La glissade que j'exerce lors de mes empressements se voit à nouveau mis en lumière lorsque j'accours vers ma chambre. Dans un silence identique à un éléphant dans un studio, je me change en remplaçant mon habit de combat en un short et un T-shirt décontractés. Tandis que je chausse mes baskets, la voix endormie d'Iban me parvient tel un bâillement raté :

— Charliiiiieeeeee, putaiiin de bordel de merde !

Il n'est donc pas en after.

Dans la cour, j'ouvre la porte qui donne sur le trottoir et cherche Simon du regard avant de le voir appuyer sur le mur à ma droite. Ses lunettes de soleil noires sur le nez, son sourire narquois me provoque. Je m'adosse à mon tour sur le chambranle en le défiant. Je fais mine d'être fâchée mais vite j'esquisse un sourire.

— Bonjour l'effronté. Entre, on va s'installer sur les escaliers.

J'entame la marche et je l'entends fermer la porte. Lorsqu'on atteint les marches du perron, je me retourne et je le prends en flagrant délit, ses yeux fixés sur mes jambes. Déjà ce n'était pas le cul, il y a du changement. Je m'assieds et il se cale contre la rambarde. De sa poche de pantalon, il en sort un paquet de Marlboro et l'ouvre en me proposant une cigarette. Je refuse. Il en coince une entre ses dents et l'allume avant de se tourner vers moi.

— Tu risques d'attraper froid comme ça.

Il cherche à gagner du temps.

— Que me vaut ta présence, Simon ? snobé-je sa réflexion.

Pour réponse, il se tait et m'observe. À son tour de dédaigner.

— Alors, cette nuit avec James ?

Je hausse les sourcils, déçue. Puis, je baisse la tête en claquant mes ongles.

— Je le croyais plus gentleman que ça.

— Je ne l'ai pas encore vu, précise-t-il.

— Comment le sais-tu, alors ? demandé-je en relevant la tête.

— Les morsures dans le cou, dit-il en me montrant du doigt.

Instinctivement, je positionne ma main pour les cacher, ce qui est inutile après avoir été démasquée.

— Il ne changera jamais celui-là, ajoute-t-il, un sourire aux lèvres. Content que vous ayez passé un bon moment.

— De quoi j'me mêle ?

— Pas de tabous entre nous.

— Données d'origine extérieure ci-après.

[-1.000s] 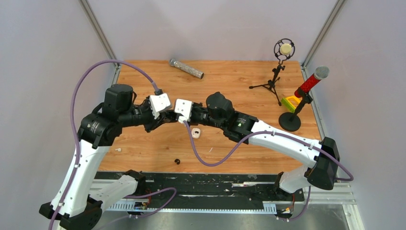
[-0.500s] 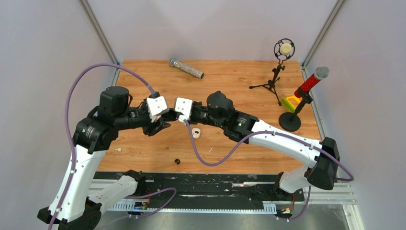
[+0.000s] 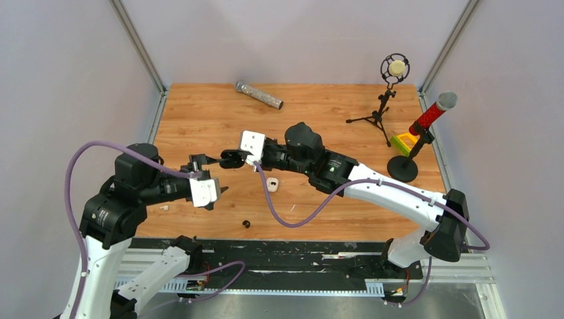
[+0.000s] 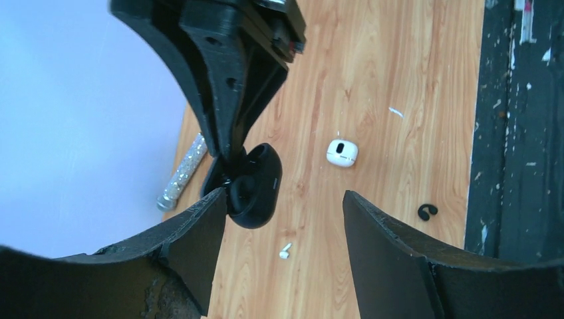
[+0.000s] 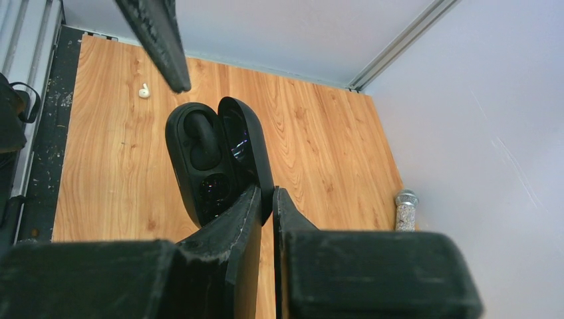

Voyons, Charlie ! Si tu veux, je peux te confier ma nuit avec Sophie.

— C'est qui, Sophie ?

— Peu importe, commence-t-il à raconter, en balayant l'air d'un revers de la main. J'ai baisé une étoile de mer. Jamais ô grand jamais ça m'était arrivé. Je pensais les françaises, toutes sans exception, entreprenantes. Et bien, bien que j'y ai mis tous les efforts pour la décoincer, je me suis surpris, lorsque je lui ai écarté les...

— ... la la la ! crié-je en me bouchant les oreilles. Ça ne m'intéresse pas.

— Tu partages, je partage, s'écrie-t-il. Je suis pour l'égalité.

— Pourquoi es-tu venu Simon ? répété-je, agacée.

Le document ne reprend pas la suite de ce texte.